HERMITAGE — Businesses in the city will get a few months’ reprieve from making payments to Hermitage’s revolving loan fund.
In a 4-1 vote Wednesday, city commissioners approved a resolution to suspend repayments to the loan program for 90 days. During that time, the city will also suspend accrual of interest for those loans.
Six entities have loans through the program — Toss’d Italian Bar and Grille, Laurel Technical Institute, Smoky Martin’s BBQ, Art and Frame Gallery, Pita: A Sandwich Shop, and the CHIP building at LindenPointe.
Commissioner William McConnell cast the lone “no” vote, but said he was not opposed to suspending collections of money loaned to the businesses and expressed support for the city’s business community. However, McConnell said he had an issue with the resolution’s “package” approach, which included the CHIP building with the other five businesses.
He referred to the arrangements with the other five enterprises as “legitimate business loans.”
The CHIP, or Community Hope Investment Project Inc., building was built on speculation in 2017 and is still without tenants. The building was funded with a $1.8 million loan.
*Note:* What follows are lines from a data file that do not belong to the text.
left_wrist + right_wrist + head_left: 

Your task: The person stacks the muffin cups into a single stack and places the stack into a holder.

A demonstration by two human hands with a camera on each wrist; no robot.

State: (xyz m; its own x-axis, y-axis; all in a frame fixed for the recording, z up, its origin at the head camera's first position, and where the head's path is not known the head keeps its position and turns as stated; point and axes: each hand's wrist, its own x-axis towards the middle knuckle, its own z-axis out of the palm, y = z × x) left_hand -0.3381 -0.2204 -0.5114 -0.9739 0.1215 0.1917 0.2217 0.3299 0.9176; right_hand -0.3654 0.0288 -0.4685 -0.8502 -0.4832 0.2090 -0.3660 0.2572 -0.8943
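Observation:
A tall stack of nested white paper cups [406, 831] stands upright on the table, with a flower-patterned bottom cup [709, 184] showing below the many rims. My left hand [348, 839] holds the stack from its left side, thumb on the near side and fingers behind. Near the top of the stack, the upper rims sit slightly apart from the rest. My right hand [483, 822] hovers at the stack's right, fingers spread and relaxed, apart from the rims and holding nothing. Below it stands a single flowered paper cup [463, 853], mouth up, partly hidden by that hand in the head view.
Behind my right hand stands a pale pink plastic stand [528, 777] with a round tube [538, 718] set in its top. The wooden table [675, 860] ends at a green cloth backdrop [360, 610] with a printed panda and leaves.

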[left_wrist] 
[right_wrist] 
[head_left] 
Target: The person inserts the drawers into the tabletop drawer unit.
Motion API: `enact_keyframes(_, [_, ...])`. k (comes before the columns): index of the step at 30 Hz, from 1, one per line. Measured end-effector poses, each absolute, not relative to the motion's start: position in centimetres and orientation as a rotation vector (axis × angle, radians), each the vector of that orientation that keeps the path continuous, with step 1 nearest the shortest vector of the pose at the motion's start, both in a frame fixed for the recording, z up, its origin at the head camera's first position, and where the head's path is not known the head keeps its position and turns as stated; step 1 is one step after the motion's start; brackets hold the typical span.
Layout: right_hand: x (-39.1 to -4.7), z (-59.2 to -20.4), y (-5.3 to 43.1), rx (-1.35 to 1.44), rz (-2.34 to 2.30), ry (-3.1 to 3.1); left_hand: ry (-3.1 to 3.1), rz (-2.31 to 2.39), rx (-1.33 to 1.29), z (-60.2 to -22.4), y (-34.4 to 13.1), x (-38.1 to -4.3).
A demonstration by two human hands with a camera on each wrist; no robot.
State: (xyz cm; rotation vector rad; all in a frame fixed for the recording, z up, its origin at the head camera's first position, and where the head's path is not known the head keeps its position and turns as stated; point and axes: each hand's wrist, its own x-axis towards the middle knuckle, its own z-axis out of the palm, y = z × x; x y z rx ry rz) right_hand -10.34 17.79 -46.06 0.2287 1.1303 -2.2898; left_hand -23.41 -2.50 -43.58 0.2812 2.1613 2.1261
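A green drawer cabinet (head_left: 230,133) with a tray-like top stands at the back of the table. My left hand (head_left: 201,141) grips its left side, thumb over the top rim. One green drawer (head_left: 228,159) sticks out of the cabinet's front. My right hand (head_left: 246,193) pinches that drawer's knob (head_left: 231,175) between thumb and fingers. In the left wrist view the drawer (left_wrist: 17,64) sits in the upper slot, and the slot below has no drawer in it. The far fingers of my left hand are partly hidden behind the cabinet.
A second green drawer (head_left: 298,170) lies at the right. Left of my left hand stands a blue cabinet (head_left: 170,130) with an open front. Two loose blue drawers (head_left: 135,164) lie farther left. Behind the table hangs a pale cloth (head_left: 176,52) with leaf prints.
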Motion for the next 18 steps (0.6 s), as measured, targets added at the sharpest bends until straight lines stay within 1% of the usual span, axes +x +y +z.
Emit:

The commissioners previously voted March 25 to suspend repayments to the revolving loan fund, based on a recommendation from the Hermitage Community and Economic Development Commission. The initial suspension was for 90 days in April, May and June, with the expectation that restrictions on businesses would be loosened by the end of the moratorium.
Though the businesses were able to make their July 1 payments, Hermitage Assistant Manager Gary Gulla said a couple asked for a further deferral due to new state restrictions on business operations.
“I think they were able to adjust for a time and they were able to get by, and they were probably glad to open up and have some normal business, but now they’re looking at some difficult times,” Gulla said of the businesses.
Commissioner Louis Squatrito said he agreed with McConnell in regards to the CHIP building, but voted in favor of the resolution because he felt it was important to support the local businesses that were struggling with the pandemic.
“I didn’t want to punish those businesses that so desperately needed it,” Squatrito said.
McConnell responded that he wasn’t against helping the other businesses, but said he didn’t think CHIP is affected by the pandemic and city officials have an obligation to review CHIP’s loan and meet with the agency’s board.
The next payments toward the revolving loan fund will be due Nov. 1, although borrowers will be allowed to make payments during the suspension period.